* **Your instructions**
Copy out, exactly as written, only the line containing "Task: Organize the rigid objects" and the lines after it through the end of the records.

* **Records for this exercise**
========================

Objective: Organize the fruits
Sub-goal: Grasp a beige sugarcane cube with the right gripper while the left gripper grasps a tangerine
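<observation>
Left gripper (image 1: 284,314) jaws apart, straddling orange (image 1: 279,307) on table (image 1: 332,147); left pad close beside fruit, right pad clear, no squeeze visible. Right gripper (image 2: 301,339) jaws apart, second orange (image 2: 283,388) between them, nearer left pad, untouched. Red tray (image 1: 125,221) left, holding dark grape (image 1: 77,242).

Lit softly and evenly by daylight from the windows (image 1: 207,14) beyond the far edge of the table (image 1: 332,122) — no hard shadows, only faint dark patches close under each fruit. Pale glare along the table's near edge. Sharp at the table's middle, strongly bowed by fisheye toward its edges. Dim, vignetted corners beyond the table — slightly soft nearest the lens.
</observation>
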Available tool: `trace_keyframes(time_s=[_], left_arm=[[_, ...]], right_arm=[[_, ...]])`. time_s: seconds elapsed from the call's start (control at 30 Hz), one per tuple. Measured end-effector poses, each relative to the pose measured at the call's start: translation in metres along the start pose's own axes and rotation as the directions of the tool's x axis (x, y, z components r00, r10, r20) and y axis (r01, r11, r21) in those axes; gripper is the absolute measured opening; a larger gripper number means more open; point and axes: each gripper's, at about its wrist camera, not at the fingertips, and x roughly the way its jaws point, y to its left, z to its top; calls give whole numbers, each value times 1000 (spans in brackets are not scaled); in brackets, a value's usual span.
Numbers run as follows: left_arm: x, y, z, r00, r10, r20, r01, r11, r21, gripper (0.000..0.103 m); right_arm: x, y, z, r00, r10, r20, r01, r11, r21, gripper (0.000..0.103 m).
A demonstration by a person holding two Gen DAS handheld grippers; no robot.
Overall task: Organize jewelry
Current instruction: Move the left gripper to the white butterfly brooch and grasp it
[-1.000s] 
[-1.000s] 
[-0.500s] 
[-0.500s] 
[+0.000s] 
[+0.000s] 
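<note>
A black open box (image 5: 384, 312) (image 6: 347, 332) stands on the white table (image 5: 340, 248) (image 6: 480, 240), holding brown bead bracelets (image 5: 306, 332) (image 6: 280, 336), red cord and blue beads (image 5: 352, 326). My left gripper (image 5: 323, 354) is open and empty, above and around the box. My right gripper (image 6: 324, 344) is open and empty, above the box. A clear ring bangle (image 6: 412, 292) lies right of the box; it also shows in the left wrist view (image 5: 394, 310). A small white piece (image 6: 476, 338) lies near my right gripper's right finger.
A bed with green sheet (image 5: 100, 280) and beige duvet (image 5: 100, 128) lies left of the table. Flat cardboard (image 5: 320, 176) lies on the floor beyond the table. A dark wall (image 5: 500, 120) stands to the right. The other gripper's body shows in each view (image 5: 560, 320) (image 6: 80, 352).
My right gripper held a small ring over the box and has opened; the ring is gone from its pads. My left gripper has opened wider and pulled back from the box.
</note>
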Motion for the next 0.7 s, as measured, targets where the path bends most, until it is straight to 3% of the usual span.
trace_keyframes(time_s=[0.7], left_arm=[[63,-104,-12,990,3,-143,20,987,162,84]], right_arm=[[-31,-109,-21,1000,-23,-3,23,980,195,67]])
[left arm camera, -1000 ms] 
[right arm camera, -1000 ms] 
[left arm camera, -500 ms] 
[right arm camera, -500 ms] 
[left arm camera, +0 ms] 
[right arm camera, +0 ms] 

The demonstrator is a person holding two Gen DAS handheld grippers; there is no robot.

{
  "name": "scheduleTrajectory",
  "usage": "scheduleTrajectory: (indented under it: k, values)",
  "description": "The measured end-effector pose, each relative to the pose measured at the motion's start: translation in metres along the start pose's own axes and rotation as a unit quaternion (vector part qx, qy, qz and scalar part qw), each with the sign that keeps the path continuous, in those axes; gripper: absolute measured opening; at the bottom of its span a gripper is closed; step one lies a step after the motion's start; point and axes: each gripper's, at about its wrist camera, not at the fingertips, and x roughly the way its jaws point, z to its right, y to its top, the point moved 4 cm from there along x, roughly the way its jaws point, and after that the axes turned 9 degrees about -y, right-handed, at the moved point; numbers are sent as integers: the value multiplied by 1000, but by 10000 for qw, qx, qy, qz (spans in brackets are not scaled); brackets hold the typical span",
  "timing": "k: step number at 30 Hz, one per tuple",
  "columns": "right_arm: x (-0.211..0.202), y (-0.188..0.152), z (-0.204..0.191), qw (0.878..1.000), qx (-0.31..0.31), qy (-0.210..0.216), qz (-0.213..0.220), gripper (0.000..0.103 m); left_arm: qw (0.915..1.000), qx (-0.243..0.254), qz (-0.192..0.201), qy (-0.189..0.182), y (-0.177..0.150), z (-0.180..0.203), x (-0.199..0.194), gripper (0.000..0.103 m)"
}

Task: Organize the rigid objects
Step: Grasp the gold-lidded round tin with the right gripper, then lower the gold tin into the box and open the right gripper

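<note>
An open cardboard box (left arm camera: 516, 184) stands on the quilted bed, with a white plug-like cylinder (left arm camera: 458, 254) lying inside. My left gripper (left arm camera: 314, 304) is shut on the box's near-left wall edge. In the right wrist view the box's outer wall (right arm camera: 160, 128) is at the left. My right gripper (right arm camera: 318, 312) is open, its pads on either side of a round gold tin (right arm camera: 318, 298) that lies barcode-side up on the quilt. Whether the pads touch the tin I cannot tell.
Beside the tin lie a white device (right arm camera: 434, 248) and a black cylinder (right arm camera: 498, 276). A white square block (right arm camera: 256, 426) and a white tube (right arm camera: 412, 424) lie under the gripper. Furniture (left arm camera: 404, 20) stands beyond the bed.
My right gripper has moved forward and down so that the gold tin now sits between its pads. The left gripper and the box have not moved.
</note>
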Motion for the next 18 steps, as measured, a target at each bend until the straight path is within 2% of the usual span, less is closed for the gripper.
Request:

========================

* **Answer to the exercise**
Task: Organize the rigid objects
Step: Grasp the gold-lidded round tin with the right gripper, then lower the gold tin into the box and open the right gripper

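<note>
An open cardboard box (left arm camera: 516, 184) stands on the quilted bed, with a white plug-like cylinder (left arm camera: 458, 254) lying inside. My left gripper (left arm camera: 314, 304) is shut on the box's near-left wall edge. In the right wrist view the box's outer wall (right arm camera: 160, 128) is at the left. My right gripper (right arm camera: 318, 312) is open, its pads on either side of a round gold tin (right arm camera: 318, 298) that lies barcode-side up on the quilt. Whether the pads touch the tin I cannot tell.
Beside the tin lie a white device (right arm camera: 434, 248) and a black cylinder (right arm camera: 498, 276). A white square block (right arm camera: 256, 426) and a white tube (right arm camera: 412, 424) lie under the gripper. Furniture (left arm camera: 404, 20) stands beyond the bed.
My right gripper has moved forward and down so that the gold tin now sits between its pads. The left gripper and the box have not moved.
</note>
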Motion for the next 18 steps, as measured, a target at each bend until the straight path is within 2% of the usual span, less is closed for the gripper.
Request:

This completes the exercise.